The future of employer provided health care insurance will be driven, in part, by wellness programs. These are efforts by employers to make employees healthier, in an attempt to try to reduce usage of the insurance and decrease costs (premiums for employer provided health care insurance increased an estimated 97% from 2002 to 2012). That’s a laudable goal, but at what cost to disabled employees?
Like most things, the future will be good for some and bad for others. It could be bad for those undergoing cancer treatment and some survivors (as if they don’t have enough to worry about).
CVS, the store where so many of us purchase our meds, has started a program where it’s not enough for employees to give their name, address, social security and telephone numbers. According to the business magazine, Fast Company,
Drugstore chain CVS recently told its 200,000 employees to reveal their weight, height, body fat and blood pressure information, as part of a “health screening and wellness review, so that colleagues know their key health metrics [and can] take action to improve their numbers, if necessary.” It said it would pay for staff to get the tests done, but that they must agree to sign a form saying the data was given voluntarily, and that they were happy for an outside health care group to process the data.
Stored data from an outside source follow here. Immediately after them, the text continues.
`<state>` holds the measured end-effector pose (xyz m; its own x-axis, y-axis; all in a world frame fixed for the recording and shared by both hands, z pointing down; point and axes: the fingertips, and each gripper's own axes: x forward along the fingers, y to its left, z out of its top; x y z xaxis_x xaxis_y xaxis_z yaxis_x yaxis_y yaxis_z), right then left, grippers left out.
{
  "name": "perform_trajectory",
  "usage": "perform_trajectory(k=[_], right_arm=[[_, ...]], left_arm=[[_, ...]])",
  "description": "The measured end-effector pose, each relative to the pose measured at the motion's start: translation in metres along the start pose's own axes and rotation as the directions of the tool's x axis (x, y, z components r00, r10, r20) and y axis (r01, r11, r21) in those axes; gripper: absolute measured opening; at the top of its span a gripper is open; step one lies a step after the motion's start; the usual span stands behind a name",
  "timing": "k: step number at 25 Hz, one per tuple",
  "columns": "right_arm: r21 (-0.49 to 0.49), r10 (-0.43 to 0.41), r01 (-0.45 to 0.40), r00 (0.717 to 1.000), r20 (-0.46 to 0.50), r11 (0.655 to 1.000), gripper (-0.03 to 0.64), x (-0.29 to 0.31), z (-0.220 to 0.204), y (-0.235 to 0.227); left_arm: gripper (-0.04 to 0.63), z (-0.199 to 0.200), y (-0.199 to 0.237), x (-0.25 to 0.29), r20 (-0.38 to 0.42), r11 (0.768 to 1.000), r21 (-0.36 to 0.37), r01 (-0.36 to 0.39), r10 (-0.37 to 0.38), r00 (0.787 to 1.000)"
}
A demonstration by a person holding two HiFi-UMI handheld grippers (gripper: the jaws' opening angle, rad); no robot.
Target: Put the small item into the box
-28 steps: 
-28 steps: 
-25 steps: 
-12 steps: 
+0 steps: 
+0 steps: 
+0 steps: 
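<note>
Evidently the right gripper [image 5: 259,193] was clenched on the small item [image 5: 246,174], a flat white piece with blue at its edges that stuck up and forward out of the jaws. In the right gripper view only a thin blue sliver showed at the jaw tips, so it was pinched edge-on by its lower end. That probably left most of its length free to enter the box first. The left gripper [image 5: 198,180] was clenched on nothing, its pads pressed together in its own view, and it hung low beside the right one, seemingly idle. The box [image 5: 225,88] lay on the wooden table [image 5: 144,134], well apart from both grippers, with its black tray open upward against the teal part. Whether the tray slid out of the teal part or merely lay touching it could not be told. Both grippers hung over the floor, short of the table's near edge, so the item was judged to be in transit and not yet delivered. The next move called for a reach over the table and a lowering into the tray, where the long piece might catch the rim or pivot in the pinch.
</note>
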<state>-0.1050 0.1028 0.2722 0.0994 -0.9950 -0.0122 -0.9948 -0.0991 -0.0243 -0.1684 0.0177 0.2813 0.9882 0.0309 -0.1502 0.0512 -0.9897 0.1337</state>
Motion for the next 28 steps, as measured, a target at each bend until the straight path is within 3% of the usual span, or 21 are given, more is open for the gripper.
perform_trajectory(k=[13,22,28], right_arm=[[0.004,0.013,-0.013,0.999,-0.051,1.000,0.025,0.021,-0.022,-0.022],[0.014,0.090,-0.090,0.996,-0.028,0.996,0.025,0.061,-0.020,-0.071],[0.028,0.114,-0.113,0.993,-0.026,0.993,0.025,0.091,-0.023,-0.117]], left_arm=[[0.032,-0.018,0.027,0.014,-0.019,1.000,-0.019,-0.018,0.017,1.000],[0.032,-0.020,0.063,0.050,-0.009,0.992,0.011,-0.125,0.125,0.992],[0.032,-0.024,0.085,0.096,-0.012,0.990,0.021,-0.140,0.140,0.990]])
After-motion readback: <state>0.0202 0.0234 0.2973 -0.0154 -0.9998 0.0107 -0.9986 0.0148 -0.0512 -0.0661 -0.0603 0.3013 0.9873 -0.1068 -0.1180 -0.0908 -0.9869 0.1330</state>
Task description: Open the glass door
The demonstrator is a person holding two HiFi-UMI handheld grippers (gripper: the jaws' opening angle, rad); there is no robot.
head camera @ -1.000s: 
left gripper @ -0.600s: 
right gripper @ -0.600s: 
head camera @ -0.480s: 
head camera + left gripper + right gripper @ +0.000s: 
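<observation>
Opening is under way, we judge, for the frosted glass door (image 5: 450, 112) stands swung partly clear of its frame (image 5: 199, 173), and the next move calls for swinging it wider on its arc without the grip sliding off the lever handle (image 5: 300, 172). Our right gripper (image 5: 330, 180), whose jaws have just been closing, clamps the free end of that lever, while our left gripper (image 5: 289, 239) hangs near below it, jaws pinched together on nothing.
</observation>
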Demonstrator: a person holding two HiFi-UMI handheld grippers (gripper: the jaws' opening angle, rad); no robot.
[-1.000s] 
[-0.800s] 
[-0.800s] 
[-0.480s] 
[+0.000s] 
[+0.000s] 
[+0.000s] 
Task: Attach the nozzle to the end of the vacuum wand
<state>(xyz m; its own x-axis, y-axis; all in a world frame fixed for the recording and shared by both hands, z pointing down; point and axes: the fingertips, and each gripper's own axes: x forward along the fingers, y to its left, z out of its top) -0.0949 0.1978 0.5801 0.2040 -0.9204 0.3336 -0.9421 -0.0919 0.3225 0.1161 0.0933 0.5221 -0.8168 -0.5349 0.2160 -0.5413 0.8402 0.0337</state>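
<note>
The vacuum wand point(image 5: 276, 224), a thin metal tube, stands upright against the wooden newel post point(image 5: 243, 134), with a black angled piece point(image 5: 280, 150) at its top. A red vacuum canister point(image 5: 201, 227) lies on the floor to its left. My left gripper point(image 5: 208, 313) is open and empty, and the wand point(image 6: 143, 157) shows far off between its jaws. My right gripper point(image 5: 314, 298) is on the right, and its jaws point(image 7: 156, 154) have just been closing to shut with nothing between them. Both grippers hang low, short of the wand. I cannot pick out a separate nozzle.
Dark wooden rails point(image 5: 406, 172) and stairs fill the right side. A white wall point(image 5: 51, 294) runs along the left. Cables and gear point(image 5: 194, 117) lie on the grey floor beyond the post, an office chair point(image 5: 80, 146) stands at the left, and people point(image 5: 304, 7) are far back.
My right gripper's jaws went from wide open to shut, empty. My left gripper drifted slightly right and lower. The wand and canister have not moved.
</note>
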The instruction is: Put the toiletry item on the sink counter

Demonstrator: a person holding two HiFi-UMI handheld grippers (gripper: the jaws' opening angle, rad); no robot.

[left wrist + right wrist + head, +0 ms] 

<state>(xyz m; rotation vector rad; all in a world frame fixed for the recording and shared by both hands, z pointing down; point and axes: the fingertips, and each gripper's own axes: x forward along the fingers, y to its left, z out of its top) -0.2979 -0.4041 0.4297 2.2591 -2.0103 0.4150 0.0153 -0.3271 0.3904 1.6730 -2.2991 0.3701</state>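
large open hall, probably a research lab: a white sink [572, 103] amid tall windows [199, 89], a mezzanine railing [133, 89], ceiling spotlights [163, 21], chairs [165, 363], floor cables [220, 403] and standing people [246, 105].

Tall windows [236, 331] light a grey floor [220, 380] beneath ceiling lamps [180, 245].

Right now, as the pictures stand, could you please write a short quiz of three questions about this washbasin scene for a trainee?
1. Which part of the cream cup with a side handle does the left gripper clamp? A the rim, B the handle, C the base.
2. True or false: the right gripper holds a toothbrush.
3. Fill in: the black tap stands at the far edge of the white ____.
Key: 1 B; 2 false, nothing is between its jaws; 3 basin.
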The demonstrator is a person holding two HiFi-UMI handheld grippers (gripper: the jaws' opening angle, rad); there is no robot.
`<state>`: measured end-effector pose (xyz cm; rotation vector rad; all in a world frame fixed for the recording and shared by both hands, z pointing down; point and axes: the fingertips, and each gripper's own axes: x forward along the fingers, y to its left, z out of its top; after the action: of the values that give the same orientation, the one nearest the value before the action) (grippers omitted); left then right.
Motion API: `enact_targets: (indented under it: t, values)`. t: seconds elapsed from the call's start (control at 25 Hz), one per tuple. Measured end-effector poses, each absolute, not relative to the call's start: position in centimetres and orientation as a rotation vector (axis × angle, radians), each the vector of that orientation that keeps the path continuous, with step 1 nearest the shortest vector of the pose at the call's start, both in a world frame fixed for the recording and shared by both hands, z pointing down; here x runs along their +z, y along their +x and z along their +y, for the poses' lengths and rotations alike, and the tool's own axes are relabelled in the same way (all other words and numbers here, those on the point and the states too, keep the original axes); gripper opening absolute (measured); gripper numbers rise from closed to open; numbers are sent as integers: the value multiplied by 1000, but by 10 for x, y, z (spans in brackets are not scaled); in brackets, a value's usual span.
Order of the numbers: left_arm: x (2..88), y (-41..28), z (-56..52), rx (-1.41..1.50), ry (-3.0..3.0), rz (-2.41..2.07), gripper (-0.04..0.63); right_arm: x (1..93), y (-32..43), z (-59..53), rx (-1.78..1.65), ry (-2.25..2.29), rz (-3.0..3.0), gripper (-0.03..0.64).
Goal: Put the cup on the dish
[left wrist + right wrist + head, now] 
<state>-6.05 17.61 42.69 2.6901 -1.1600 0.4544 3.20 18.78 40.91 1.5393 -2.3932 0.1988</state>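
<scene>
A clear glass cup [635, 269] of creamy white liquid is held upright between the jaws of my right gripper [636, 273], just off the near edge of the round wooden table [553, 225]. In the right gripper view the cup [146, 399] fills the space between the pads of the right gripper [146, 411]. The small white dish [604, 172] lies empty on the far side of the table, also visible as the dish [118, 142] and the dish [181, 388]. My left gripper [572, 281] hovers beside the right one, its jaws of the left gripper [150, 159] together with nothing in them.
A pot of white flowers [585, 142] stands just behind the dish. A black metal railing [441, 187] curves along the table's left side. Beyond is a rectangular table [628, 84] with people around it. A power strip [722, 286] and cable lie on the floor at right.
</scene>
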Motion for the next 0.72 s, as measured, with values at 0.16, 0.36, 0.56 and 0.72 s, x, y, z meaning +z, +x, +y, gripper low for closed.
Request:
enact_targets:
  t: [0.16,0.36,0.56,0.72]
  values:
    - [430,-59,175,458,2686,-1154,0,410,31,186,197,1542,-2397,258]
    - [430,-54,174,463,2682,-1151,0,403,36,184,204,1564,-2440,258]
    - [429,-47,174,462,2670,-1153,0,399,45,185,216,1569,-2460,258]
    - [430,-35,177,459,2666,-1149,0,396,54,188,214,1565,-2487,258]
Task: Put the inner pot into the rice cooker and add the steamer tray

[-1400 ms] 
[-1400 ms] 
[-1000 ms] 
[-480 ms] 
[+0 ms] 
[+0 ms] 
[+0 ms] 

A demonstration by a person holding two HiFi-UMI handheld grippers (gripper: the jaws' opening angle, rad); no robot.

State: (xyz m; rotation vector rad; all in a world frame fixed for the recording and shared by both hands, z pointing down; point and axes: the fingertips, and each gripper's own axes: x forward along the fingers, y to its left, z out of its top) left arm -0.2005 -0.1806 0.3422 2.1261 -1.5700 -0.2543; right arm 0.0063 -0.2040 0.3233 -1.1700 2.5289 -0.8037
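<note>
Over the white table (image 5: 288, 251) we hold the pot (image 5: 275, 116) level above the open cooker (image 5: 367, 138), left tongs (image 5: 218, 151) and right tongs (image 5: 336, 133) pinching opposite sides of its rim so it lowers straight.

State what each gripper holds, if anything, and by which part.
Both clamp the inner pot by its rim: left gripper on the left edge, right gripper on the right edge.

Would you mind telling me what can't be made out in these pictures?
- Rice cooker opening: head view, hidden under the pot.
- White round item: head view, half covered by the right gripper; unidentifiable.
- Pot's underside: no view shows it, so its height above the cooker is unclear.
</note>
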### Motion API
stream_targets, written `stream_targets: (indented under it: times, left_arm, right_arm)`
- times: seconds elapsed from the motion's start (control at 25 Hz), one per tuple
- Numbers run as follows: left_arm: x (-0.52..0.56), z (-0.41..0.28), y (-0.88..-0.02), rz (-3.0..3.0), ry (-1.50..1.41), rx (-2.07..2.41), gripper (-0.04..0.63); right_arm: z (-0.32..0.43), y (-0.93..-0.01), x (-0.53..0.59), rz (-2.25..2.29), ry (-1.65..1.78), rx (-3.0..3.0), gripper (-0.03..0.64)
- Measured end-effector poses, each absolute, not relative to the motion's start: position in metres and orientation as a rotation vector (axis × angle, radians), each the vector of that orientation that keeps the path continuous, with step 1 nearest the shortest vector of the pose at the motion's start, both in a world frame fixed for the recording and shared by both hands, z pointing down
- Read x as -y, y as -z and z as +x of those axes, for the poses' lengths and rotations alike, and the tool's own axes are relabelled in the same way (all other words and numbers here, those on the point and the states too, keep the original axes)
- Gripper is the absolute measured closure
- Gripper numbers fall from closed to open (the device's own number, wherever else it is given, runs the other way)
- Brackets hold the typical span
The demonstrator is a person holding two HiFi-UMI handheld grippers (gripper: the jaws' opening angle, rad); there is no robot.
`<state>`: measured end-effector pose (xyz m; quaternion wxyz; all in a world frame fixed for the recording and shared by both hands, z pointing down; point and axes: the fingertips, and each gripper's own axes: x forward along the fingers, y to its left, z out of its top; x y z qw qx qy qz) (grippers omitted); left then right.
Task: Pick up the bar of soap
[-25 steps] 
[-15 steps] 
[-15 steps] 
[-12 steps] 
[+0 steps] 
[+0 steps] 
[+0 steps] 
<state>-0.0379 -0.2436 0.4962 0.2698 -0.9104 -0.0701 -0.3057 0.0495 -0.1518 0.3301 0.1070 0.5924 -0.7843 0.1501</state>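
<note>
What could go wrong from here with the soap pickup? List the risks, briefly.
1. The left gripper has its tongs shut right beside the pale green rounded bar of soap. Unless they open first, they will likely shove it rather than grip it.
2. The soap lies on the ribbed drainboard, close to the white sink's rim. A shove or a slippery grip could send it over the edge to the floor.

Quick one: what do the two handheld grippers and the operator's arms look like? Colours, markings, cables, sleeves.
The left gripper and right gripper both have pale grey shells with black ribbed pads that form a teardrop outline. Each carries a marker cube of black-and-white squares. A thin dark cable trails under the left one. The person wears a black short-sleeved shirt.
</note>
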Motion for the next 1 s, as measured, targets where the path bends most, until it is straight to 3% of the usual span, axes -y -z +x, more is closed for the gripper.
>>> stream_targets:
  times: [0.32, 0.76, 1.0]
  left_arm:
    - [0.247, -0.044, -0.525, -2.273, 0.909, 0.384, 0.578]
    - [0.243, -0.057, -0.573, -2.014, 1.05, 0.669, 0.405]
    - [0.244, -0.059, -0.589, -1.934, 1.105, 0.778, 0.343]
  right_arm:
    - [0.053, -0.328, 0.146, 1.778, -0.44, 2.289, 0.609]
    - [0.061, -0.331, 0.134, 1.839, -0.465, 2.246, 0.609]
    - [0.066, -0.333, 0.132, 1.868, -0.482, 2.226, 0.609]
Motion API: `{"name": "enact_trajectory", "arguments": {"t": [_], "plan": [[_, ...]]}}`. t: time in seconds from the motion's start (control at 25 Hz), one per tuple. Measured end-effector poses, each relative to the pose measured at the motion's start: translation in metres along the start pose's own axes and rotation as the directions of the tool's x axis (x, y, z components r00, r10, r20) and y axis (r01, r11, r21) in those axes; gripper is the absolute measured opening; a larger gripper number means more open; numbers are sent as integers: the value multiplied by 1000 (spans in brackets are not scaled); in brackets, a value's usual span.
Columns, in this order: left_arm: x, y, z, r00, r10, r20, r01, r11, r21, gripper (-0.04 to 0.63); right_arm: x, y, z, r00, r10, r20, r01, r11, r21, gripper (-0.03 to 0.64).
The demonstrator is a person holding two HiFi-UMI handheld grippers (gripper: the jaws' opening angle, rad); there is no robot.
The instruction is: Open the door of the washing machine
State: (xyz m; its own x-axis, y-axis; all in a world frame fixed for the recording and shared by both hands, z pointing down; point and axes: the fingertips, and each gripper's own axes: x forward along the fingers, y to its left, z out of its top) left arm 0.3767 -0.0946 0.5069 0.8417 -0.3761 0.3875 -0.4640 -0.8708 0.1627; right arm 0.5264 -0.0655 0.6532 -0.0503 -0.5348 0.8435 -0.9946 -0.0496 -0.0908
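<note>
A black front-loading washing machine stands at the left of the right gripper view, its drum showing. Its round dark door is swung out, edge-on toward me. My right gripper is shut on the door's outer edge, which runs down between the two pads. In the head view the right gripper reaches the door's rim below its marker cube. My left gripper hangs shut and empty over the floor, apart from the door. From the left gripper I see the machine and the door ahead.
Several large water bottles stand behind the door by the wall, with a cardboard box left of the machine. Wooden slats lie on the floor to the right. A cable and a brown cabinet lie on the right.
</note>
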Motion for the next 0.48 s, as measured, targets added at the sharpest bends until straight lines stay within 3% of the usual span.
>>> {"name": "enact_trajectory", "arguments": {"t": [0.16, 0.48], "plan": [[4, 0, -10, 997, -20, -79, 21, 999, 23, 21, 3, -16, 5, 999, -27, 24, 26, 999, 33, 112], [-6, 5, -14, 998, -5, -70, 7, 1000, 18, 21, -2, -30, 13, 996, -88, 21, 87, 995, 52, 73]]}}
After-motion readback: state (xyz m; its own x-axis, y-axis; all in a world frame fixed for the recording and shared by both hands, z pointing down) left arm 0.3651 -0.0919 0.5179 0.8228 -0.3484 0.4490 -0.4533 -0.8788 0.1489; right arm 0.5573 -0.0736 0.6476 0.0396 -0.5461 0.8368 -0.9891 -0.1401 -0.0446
If an employee doesn’t cooperate (or is brave and honest enough to officially refuse a mandate because it wouldn’t make him/her “happy”), they would have to pay a $600 penalty in the form of increased health care insurance costs. This is not an isolated case. Bloomberg News Service reports a survey of employers shows that currently 5% of them use penalties if employees don’t use offered wellness programs. Those employers won’t be in the minority,
(T)he use of penalties appears set to rise, as 58 percent of the companies said they are planning to impose penalties on workers who do not take actions to improve their health…Reduced insurance premiums and cash or gift cards were the most common forms of rewards used in respondents’ wellness programs, while penalties are exacted through increased premiums, Aon Hewitt spokeswoman Maurissa Kanter told BNA.
In the long run, this might make more people healthier, possibly reduce the incidence of cancer. If someone told me, I’ll give you $600 to lose weight, I would do it (I should do it anyways). But if your focus is treating or recovering from cancer, your priority probably won’t be weight loss or lowering your blood pressure. If employers institute health mandates that are impossible or very difficult for cancer survivors to meet, they may end up getting screwed.
Might this violate the federal Americans with Disabilities Act (ADA), the law that prohibits most employers from discriminating against employees with disabilities (including those currently having cancer or a history of it in the past)? It will depend on the facts of the particular case. According to a paper presented at the Cornell Law School:
(T)he ADA regulations require that employees be accorded equal access to whatever health benefits are provided to other employees….However, ADA Title V allows insurers and health benefit plans to make health-related distinctions, provided that these practices are not used as a subterfuge to evade the purposes of the ADA.
A Florida county government wellness program was challenged by a class action lawsuit claiming violations of the ADA. The case was dismissed by the trial court. That dismissal was upheld on appeal. In a letter dated January 18, 2013, the federal Equal Employment Opportunity Commission, the agency that enforces the ADA, admitted it hasn’t totally figured out how to handle wellness programs. The letter states they must be “voluntary”. If there are financial incentives or penalties, would a wellness program be “voluntary”? The EEOC hasn’t decided this critical issue yet.
The letter states, assuming the program is “voluntary” (whatever that means), it must include reasonable accommodations for disabled employees. It also states that if a disabled employee can’t meet a program’s goals, even with an accommodation, an employer need not maintain a higher level of benefits, as long as this employee can get “standard” benefits that are generally available to all employees.
This is territory where the law is not keeping up with employment practices and policies. If you find yourself in this situation, talk to a lawyer experienced with employment law so you can decide what your rights are and what actions can be taken to protect them.
Wellness programs, love them or hate them, are here to stay. Employers, employees, lawyers and judges will be exploring their boundaries. If your employer has such a program, I hope it works out well for you. If it doesn’t, you won’t be alone.